GARAG is an advanced Retrieval-Augmented Generation (RAG) system that prioritizes the accuracy and integrity of information. Building upon the Microsoft GraphRAG pipeline, this approach leverages knowledge graphs to extract relevant information. In contrast to Microsoft GraphRAG, GARAG employs a novel filtering mechanism using the knowledge graph, which first filters out irrelevant information before returning extracts from the original document.

Method Details

  1. Document Processing:

    • Input documents are segmented into manageable chunks for efficient processing.
    • A large language model (LLM) creates graph nodes and their connections for each text chunk.
    • References to the original documents as sources are preserved and cumulated for each node, ensuring contextual information is maintained.
  2. Thematic Summarization:

    • The Leiden Algorithm is used to cluster the graph into well-connected communities.
    • These communities are further divided into subcommunities recursively to extract more detailed summaries.
    • For each community, a summarization of all relevant information is generated.
    • Original document sources are accumulated within each community, ensuring contextual integrity.
    • Resulting summaries are stored in a vector store as embeddings for efficient retrieval.
  3. Query Process:

    • The user query is embedded and used to retrieve relevant summaries from the vector store.
    • The resulting vector similarity score of each hit is used as a weight for the respective cumulated sources.
    • Weighted source references are then accumulated over the extracted information.
    • Using the weighted scores, the text of original documents is returned to the user.

Benefits of this Approach

  1. Garanteed Information Integrity: By extracting unaltered extracts from original documents, GARAG ensures the integrity of provided text, eliminating potential biases or distortions.
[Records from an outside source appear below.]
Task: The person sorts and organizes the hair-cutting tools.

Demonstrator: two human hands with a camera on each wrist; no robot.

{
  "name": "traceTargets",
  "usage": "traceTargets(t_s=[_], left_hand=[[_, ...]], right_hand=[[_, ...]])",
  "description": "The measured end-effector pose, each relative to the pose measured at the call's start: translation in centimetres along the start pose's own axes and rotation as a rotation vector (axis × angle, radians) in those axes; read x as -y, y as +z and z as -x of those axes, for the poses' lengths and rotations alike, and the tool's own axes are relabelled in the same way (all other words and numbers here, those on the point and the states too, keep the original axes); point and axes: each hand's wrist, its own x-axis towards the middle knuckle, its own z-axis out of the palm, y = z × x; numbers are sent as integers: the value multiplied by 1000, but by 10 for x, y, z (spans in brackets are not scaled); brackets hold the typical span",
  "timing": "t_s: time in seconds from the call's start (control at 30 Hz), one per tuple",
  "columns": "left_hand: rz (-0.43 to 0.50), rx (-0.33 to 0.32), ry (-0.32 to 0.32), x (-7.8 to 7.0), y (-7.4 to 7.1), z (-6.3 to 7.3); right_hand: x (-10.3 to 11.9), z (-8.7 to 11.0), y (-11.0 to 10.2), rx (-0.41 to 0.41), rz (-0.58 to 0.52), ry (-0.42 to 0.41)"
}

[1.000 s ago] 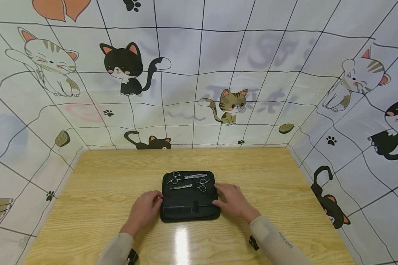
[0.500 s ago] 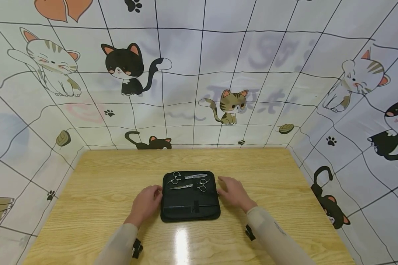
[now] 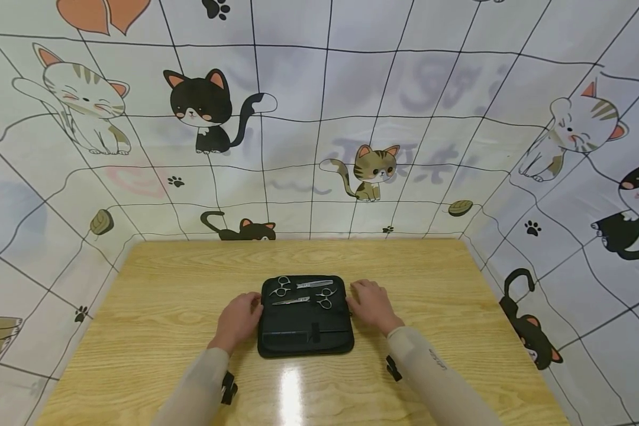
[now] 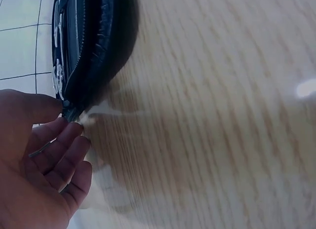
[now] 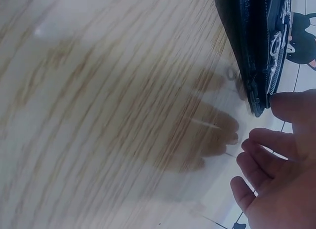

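A black zip-edged scissors case (image 3: pixel 287 322) lies flat on the table in the head view. Two silver pairs of scissors are set in its upper half: one with a toothed-looking blade (image 3: pixel 315 284) at the back, another pair of scissors (image 3: pixel 293 301) in front of it. At the case's left edge, my left hand (image 3: pixel 239 319) pinches the rim between thumb and fingertips; the left wrist view shows this. My right hand (image 3: pixel 371 305) is at the right edge, its thumb (image 5: pixel 286 104) touching the rim while the other fingers hang loosely curled below.
The wooden table (image 3: pixel 181 266) extends around the case, with a light reflection near its front. White cloth (image 3: pixel 293 89) printed with cats and grid lines stands behind and on both sides. A strip on the case's lower half (image 3: pixel 316 331) crosses a flat pocket.
My right hand has come off the top of the case, moving back and rightward to its right edge. The left hand has slid slightly back along the left edge. The case stays in place.
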Motion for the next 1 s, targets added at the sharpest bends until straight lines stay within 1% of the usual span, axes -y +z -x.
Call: traceTargets(t_s=[0.37,0.67,1.0], left_hand=[[88,18,-1,-7,0,-4],[154,7,-29,-8,2,-5],[240,-6,-35,-10,-1,-4]], right_hand=[[5,-3,5,9,-4,6],[9,-5,8,-1,-29,3],[11,-6,7,2,-46,26]])
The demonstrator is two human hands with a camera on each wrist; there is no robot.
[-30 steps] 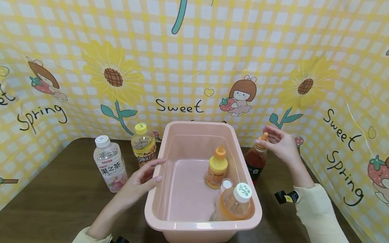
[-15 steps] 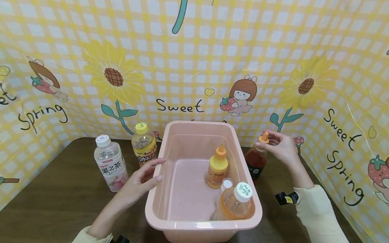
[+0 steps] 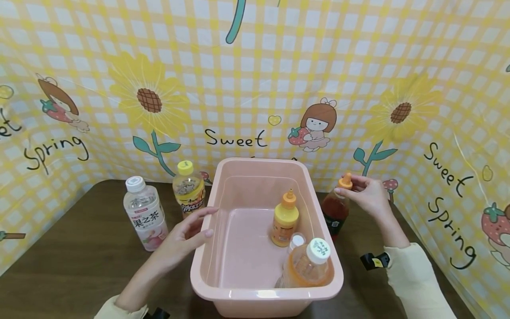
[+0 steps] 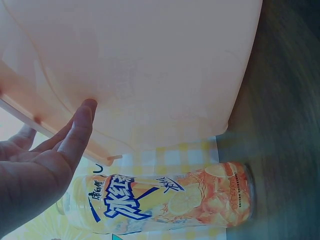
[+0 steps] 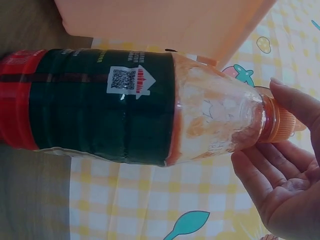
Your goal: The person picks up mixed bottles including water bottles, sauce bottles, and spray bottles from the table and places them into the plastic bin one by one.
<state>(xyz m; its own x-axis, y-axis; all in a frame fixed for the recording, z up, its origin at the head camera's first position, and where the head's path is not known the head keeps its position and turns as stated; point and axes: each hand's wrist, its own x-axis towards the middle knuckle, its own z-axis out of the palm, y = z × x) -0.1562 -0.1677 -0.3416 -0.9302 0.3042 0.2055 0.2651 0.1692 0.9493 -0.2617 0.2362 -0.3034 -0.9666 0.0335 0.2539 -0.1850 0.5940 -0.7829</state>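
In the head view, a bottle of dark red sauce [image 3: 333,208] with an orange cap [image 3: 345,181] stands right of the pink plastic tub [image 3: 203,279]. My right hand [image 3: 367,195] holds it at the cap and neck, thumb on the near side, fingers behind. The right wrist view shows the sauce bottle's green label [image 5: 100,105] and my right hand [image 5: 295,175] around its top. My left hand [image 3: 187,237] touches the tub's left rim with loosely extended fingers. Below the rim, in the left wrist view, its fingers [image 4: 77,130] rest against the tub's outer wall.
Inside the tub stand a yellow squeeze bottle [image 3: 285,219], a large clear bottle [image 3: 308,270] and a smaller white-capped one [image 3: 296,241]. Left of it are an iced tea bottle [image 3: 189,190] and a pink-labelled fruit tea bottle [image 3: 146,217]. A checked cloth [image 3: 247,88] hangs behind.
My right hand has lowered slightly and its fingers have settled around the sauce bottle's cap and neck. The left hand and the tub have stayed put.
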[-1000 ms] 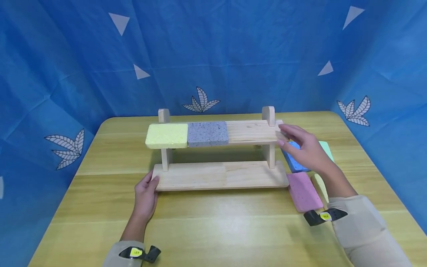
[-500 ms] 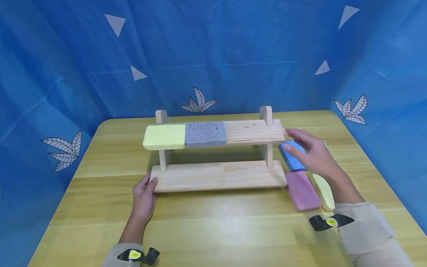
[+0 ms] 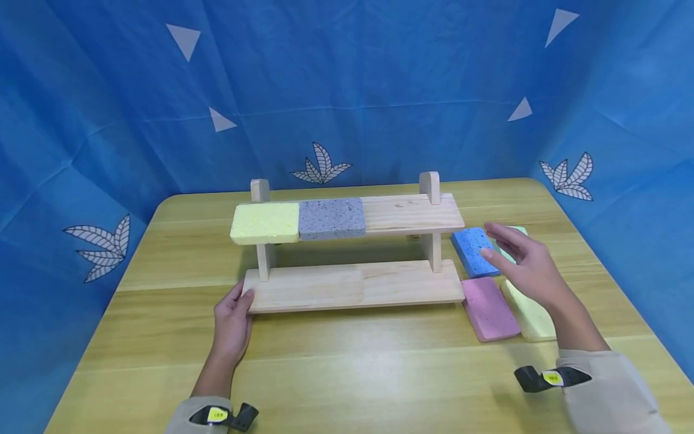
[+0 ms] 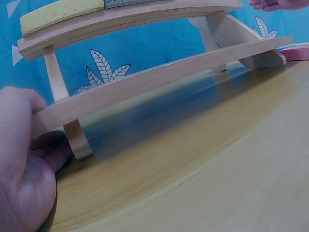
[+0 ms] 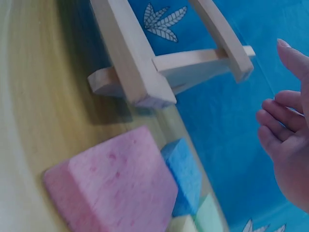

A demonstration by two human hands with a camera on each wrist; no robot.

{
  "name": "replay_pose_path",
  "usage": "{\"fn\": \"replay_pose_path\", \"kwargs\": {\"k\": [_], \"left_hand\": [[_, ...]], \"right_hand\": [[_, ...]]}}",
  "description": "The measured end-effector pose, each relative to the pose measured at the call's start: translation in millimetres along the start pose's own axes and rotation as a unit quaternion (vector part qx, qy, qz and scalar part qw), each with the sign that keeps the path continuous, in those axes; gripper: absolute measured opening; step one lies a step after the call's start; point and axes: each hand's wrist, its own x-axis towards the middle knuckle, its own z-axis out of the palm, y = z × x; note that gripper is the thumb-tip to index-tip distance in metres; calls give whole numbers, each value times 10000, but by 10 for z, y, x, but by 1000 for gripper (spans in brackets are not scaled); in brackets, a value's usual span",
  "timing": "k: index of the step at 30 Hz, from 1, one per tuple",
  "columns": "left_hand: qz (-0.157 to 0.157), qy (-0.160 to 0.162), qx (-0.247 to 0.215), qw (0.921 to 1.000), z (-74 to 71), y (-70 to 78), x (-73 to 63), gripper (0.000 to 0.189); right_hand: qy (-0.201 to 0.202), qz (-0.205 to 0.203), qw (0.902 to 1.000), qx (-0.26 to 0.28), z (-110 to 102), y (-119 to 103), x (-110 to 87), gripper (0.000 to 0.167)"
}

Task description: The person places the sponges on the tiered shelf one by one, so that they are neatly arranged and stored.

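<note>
A two-tier wooden rack (image 3: 352,288) stands on the table. At its lower left end my left hand (image 3: 232,322) grips the board, thumb on top and fingers underneath, as the left wrist view also shows. On the upper board a yellow sponge (image 3: 264,223) lies at the left, side by side with a grey-purple sponge (image 3: 332,218). My right hand (image 3: 528,268) holds nothing, its fingers loosely bent, in the air right of the rack. Beneath and around it are a blue sponge (image 3: 469,248), a partly covered green sponge (image 3: 517,231), a pink sponge (image 5: 125,181) and a pale yellow sponge (image 3: 534,316).
The wooden table (image 3: 368,374) reaches back to a blue curtain (image 3: 368,72) with leaf and triangle prints. Two uprights carry the rack's boards. Black straps with small devices (image 3: 552,378) sit on both sleeves.
My right hand has left the right end of the upper board and moved right, toward me. The pale yellow sponge shows more now. My left hand keeps its grip; the view shifts slightly.
</note>
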Motion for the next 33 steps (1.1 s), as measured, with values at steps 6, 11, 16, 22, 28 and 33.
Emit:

  2. Fast query time: The query process relies on embeddings and vector similarity scores, making it optimized for speed.

  3. Global Sensmaking: Although GARAG does not provide community summaries directly, the usage of these summaries in the query process enables global sensmaking for filtering information.

GRAPH RAG

An implementation inspired by Graph RAG by Microsoft. The data is read and transformed into a knowledge graph, stored in ArangoDB. The resulting nodes are then grouped by their topic and summarized resulting in thematic subgraphs. During a query, these thematic summaries and the user prompt are then passed to a LLM, which generates partial answers on the information provided and a confidence value, stating the helpfulness of the provided answer. These partial answers are then ranked by their confidence and the best results are returned to the user.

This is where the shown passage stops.